The blue mutant shook his head. If it involved magic, he didn't want to know anything else.

"Rogue's right," Archangel said instead. "You're just imagining it. The whole world doesn't revolve around you, you know."

"Yeah it does," the red eyed mutant grinned. "It's cause I'm so pretty n' all." The rich mutant glared at the Cajun.

"Tombée à plat," Remy muttered. Some people just couldn't take a joke.

"Anyway, people aren't just sitting around talking about you," Archangel continued. "Even if they are, I highly doubt that a 'tingly feeling' is a sign that they are."

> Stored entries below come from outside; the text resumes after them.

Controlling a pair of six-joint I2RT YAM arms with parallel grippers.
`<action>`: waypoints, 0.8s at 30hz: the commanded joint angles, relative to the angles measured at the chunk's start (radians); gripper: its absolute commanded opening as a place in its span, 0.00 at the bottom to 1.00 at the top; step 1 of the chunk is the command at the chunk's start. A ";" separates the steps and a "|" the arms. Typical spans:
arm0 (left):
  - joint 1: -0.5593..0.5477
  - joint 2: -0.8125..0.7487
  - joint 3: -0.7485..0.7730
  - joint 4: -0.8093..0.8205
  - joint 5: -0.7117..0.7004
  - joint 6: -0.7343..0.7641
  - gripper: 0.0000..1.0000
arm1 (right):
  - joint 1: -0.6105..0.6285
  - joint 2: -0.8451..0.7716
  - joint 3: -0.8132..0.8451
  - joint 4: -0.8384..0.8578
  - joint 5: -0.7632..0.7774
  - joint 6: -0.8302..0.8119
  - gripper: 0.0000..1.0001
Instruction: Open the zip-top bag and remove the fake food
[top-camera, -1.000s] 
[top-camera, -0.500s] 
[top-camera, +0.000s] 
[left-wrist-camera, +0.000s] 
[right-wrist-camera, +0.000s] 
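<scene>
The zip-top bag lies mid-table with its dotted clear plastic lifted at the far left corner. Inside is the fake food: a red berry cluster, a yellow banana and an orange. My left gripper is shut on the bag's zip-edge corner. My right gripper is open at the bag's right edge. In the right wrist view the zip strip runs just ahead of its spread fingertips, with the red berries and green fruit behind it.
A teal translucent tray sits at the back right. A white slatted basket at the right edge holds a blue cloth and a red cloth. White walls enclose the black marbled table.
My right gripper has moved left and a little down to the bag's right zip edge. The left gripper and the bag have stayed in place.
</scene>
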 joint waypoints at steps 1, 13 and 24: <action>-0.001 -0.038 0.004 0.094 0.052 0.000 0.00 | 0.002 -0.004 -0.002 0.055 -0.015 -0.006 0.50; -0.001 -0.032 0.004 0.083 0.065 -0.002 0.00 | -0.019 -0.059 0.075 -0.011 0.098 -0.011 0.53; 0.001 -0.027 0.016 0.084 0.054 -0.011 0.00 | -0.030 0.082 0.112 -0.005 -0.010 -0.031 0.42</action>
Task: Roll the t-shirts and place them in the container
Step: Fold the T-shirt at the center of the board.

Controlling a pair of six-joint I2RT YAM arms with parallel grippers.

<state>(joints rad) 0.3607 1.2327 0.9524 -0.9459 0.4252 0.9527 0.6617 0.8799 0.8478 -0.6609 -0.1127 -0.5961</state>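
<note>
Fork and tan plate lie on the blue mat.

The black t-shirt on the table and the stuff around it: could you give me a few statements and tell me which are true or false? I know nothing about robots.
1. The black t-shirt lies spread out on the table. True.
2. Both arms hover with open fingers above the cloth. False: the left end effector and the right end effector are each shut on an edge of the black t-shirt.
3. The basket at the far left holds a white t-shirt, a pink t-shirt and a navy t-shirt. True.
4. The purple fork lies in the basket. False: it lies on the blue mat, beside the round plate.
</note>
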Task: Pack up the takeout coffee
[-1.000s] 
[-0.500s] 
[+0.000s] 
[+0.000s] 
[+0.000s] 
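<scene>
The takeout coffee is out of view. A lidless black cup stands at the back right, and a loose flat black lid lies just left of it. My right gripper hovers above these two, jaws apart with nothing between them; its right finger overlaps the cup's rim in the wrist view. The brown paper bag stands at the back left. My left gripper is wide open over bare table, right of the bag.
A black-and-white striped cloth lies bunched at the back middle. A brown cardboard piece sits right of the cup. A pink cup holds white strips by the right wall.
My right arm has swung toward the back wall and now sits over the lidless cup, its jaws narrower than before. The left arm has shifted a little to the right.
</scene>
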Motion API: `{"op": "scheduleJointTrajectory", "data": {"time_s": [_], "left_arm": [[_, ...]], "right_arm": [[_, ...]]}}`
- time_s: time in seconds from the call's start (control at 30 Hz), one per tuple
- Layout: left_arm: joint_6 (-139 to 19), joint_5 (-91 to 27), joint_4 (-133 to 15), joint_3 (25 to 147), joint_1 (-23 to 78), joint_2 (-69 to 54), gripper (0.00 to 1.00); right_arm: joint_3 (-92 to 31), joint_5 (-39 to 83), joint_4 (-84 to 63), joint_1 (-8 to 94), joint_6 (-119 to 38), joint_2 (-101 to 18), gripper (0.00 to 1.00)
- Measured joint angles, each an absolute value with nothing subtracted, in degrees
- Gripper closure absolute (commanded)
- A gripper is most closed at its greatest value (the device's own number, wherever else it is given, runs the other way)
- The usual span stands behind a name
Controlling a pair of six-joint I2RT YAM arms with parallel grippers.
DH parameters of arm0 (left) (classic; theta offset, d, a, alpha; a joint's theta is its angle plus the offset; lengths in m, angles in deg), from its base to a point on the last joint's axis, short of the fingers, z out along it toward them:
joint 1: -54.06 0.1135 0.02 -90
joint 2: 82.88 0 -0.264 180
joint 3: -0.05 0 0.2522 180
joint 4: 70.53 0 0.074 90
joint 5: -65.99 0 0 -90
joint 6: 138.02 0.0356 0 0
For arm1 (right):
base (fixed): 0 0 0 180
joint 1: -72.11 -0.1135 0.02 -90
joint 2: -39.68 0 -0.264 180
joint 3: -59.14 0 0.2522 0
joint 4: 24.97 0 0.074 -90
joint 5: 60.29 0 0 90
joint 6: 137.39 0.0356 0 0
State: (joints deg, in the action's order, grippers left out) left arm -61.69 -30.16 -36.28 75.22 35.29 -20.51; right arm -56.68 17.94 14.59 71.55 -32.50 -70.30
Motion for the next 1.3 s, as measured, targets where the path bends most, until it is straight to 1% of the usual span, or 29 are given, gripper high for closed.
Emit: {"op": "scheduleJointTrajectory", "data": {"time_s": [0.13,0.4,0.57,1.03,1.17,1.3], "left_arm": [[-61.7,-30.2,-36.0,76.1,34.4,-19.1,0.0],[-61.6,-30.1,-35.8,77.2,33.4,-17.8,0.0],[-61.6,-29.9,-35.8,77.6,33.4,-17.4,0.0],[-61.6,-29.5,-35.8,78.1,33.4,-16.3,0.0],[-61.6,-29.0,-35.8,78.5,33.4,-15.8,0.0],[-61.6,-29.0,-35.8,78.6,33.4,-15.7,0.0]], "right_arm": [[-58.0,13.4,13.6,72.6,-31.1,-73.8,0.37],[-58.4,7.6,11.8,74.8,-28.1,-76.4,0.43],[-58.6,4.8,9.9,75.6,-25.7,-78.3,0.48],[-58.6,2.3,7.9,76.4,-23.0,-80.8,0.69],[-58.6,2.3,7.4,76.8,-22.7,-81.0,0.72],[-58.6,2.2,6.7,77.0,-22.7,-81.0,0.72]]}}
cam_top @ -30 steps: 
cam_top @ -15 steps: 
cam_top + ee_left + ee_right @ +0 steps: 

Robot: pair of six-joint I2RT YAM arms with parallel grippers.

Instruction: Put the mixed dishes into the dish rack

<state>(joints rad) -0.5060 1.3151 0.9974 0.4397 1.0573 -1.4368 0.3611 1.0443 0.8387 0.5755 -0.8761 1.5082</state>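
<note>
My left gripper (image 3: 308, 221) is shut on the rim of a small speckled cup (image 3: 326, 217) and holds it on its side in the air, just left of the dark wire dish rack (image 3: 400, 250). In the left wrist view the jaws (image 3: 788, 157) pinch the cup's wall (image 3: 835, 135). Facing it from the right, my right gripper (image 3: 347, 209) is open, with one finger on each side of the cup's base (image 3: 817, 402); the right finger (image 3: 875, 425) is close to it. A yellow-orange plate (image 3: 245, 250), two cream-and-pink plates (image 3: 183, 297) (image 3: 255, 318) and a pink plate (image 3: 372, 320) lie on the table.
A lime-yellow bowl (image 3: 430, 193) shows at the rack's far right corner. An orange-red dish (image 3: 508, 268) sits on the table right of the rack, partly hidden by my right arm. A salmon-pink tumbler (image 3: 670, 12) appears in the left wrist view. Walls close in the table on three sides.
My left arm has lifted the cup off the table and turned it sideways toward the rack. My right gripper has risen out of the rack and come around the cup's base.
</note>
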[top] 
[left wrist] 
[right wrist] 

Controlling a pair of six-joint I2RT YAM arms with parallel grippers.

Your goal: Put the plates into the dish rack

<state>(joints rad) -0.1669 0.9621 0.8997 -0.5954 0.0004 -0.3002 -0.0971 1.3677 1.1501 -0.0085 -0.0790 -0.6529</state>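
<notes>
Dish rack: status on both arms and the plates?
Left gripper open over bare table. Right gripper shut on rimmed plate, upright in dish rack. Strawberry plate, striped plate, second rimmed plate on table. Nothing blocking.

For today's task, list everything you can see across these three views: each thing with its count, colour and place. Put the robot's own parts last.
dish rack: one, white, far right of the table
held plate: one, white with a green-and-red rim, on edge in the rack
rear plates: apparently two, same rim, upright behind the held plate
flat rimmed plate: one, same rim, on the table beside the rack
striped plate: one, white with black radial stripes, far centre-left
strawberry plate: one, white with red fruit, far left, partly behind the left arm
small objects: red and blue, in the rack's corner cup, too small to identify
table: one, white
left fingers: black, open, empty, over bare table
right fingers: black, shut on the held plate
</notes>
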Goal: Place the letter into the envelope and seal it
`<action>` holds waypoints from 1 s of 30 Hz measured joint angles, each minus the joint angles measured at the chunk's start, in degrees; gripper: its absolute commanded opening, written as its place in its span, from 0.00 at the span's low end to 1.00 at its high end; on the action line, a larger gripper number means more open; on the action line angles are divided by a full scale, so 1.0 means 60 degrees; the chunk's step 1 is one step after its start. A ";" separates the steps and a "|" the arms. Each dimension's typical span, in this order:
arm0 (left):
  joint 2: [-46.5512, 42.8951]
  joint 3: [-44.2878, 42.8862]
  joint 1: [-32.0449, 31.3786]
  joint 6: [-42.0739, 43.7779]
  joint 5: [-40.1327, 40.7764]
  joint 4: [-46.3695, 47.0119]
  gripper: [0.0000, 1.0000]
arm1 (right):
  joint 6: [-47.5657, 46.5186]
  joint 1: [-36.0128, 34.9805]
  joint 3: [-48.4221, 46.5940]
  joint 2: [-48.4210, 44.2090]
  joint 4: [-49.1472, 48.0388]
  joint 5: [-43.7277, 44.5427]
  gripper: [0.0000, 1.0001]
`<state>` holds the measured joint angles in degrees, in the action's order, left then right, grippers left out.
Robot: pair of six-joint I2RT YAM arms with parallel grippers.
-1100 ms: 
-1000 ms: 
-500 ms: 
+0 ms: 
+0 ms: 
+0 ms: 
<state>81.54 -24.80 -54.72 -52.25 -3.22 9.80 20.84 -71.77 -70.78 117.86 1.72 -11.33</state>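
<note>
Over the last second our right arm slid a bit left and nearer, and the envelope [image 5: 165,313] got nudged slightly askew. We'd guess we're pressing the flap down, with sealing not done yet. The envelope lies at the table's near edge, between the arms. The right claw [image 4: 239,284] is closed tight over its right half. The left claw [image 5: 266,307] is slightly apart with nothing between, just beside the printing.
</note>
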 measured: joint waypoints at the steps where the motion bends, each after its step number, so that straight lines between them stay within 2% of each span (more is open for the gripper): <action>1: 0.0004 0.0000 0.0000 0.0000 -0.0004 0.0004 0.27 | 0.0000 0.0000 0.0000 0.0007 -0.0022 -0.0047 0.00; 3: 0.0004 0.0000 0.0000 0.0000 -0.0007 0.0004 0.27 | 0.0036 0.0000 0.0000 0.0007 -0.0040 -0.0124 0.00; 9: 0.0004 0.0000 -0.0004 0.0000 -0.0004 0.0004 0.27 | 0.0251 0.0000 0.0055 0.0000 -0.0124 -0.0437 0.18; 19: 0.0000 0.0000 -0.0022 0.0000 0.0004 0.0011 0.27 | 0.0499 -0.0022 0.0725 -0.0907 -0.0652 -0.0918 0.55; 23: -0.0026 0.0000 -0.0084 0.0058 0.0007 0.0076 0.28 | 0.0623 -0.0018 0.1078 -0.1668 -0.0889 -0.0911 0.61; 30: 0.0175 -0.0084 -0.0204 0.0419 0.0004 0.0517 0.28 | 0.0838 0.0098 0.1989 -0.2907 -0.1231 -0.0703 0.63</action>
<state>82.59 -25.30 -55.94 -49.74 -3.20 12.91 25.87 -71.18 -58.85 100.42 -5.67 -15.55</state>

Remy snorted obstinately. The other mutant sighed again.

"Superstitious Cajun."

Gambit retorted with something unkind in French.


Author's notes:

There perhaps wasn't much story wise this chapter, but I wanted to show Beach and Lifeline reacting to Cobra Commander's speech, as well as Flint and Duke's discussion. I'm also not sure yet if I'll have a Beach Head/Cover Girl pairing in this story, though I'm leaning in that direction. I like the pairing even if it isn't 'canon', so I at least wanted to show that Beach has feelings for her.

I referenced Spirit's 'psycho-babble' from the article, "Shamanism as Neurotheology and Evolutionary Psychology," byMichael Winkelman. You can find it online if interested, as this website won't let me post weblinks.

"Tombée à plat," is French for 'to fall flat', in reference to a joke that isn't found to be funny.